*EXERCISE DESCRIPTION*:
Determine how many lines in the listing contain the string "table"; respond with the number alone.
- Opening Delimiter -
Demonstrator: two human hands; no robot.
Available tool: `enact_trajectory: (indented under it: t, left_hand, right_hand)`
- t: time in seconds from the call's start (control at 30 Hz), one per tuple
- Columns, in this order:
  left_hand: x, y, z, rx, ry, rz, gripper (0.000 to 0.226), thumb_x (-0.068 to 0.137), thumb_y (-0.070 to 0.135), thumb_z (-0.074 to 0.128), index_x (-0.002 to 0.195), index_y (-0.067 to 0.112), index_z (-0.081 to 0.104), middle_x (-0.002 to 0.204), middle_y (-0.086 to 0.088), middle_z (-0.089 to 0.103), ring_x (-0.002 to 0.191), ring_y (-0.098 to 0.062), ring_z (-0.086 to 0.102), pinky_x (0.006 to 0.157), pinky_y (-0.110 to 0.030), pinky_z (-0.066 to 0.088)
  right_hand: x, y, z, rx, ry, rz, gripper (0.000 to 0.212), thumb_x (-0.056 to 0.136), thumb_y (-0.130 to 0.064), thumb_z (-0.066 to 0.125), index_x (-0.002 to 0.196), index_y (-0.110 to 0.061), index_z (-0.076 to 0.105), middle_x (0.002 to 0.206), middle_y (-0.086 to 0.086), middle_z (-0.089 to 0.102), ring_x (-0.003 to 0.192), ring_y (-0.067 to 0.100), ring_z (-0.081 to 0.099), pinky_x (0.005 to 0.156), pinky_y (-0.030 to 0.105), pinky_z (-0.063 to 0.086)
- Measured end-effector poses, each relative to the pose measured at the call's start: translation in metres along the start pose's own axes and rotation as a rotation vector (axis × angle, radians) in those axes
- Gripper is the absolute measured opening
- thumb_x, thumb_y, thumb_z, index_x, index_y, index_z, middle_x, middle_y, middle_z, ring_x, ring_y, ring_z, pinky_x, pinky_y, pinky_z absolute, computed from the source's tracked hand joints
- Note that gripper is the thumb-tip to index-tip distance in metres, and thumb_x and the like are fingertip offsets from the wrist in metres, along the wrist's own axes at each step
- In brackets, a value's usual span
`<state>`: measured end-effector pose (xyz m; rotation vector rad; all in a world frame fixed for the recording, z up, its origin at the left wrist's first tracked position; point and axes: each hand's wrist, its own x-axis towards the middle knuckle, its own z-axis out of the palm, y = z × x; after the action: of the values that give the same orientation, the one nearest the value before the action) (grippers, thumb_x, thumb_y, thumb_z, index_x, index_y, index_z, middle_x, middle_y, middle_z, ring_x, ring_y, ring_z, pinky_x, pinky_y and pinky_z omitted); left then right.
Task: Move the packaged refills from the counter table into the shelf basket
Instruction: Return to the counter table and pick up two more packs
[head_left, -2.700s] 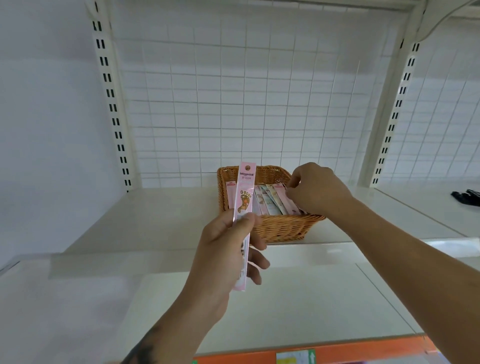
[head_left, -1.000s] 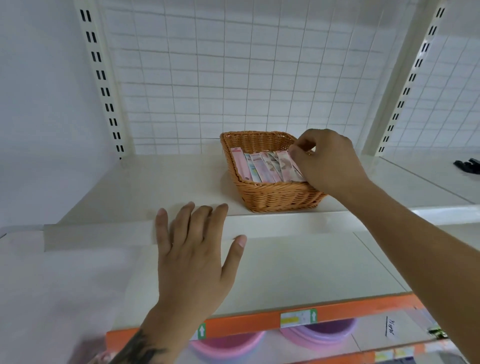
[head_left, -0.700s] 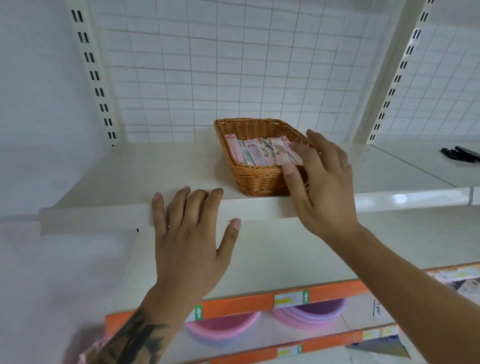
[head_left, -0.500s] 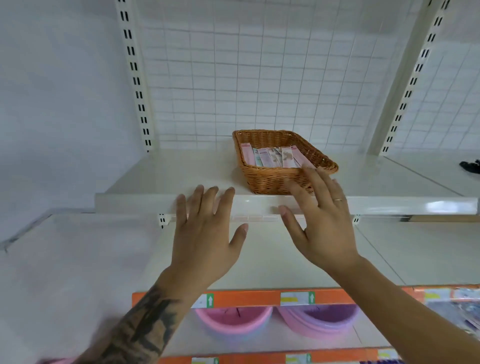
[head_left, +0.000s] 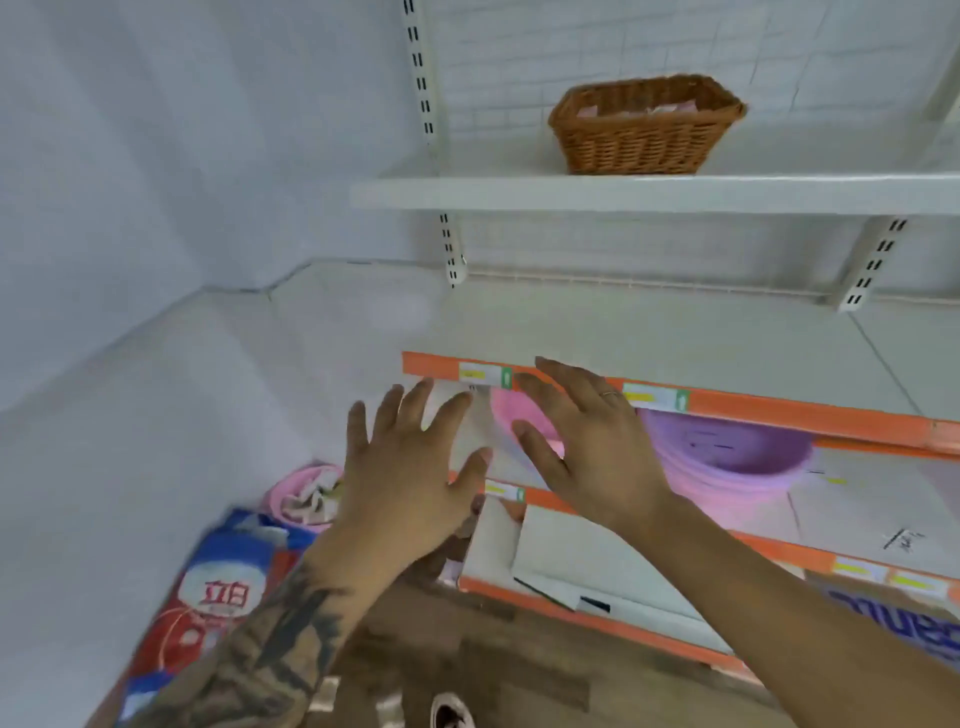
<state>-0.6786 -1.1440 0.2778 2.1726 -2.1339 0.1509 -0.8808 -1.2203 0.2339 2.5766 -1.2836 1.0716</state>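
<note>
We see the brown basket sitting on the white shelf, high up now, while a moment ago it was right in front of the hands. The packaged refills are inside the basket, and only a few pale tops peek over its rim. Both hands have come down, well below the basket. The left hand is flat with its fingers spread apart and holds nothing. The right hand is just beside it, fingers also straight and apart, holding nothing; before, it was touching the refills in the basket. Far below the basket we now see a pink bowl and a purple bowl behind the orange shelf edge, and a blue and red bag down by the floor.
</note>
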Motion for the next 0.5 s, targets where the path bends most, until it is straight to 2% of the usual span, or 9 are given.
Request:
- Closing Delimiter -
*PROBLEM SOLUTION*:
2